- **Work task**:
Give back all the data below exactly as it is shown.

:: Supplied data

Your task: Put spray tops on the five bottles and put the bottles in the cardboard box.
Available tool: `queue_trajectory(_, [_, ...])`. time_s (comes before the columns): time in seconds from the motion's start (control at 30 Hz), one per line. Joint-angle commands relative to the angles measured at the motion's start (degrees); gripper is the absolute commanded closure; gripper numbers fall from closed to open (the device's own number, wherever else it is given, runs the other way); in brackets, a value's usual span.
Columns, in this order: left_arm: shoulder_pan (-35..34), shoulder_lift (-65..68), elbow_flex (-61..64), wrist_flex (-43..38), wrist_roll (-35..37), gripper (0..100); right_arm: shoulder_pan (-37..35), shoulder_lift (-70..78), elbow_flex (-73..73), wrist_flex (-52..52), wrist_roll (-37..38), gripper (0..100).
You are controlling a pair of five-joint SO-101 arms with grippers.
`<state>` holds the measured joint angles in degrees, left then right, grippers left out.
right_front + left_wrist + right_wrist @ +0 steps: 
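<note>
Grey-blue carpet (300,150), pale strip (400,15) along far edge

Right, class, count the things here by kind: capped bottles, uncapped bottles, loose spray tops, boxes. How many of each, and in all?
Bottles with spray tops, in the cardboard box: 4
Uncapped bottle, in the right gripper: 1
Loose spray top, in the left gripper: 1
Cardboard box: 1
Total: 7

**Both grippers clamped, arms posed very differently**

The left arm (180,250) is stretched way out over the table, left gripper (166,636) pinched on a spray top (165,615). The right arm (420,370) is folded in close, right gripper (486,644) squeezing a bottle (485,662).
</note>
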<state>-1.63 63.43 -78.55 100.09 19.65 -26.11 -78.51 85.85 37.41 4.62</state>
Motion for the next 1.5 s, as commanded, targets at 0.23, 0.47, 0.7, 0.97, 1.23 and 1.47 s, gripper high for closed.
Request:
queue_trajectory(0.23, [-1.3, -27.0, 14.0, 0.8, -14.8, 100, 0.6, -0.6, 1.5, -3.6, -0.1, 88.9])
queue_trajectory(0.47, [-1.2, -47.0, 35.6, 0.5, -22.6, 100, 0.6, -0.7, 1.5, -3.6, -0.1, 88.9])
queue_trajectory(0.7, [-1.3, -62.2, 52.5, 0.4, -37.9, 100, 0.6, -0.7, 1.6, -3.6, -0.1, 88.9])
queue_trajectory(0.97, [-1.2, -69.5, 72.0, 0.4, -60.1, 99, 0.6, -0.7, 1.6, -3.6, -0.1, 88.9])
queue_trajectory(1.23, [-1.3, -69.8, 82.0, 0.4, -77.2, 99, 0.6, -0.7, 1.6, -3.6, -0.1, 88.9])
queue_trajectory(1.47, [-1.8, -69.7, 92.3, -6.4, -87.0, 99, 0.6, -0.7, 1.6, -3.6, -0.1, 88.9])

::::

- **Response to this exercise**:
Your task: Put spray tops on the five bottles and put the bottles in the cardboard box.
Available tool: `queue_trajectory(_, [_, ...])`. time_s (comes before the columns): time in seconds from the motion's start (control at 30 Hz), one per line. Joint-angle commands relative to the angles measured at the motion's start (degrees); gripper is the absolute commanded closure; gripper numbers fall from closed to open (the device's own number, wherever else it is given, runs the other way); in brackets, a value's usual span.
Columns, in this order: left_arm: shoulder_pan (-35..34), shoulder_lift (-65..68), elbow_flex (-61..64), wrist_flex (-43..38), wrist_roll (-35..37), gripper (0..100); right_arm: shoulder_pan (-37..35), shoulder_lift (-70..78), elbow_flex (-73..73), wrist_flex (-52..52), wrist_roll (-37..38), gripper (0..100).
You are controlling a pair of five-joint SO-101 arms with grippers.
`<state>` holds the measured joint angles in degrees, left then right, grippers left out.
right_front + left_wrist + right_wrist @ +0 steps: 
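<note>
Grey-blue carpet (300,150), pale strip (400,15) along far edge

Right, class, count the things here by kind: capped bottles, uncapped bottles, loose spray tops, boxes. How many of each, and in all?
Bottles with spray tops, in the cardboard box: 4
Uncapped bottle, in the right gripper: 1
Loose spray top, in the left gripper: 1
Cardboard box: 1
Total: 7

**Both grippers clamped, arms posed very differently**

The left arm (180,250) is stretched way out over the table, left gripper (166,636) pinched on a spray top (165,615). The right arm (420,370) is folded in close, right gripper (486,644) squeezing a bottle (485,662).
</note>
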<state>-1.63 63.43 -78.55 100.09 19.65 -26.11 -78.51 85.85 37.41 4.62</state>
Motion for the next 1.5 s, as commanded, targets at 0.23, 0.47, 0.7, 0.97, 1.23 and 1.47 s, gripper high for closed.
Request:
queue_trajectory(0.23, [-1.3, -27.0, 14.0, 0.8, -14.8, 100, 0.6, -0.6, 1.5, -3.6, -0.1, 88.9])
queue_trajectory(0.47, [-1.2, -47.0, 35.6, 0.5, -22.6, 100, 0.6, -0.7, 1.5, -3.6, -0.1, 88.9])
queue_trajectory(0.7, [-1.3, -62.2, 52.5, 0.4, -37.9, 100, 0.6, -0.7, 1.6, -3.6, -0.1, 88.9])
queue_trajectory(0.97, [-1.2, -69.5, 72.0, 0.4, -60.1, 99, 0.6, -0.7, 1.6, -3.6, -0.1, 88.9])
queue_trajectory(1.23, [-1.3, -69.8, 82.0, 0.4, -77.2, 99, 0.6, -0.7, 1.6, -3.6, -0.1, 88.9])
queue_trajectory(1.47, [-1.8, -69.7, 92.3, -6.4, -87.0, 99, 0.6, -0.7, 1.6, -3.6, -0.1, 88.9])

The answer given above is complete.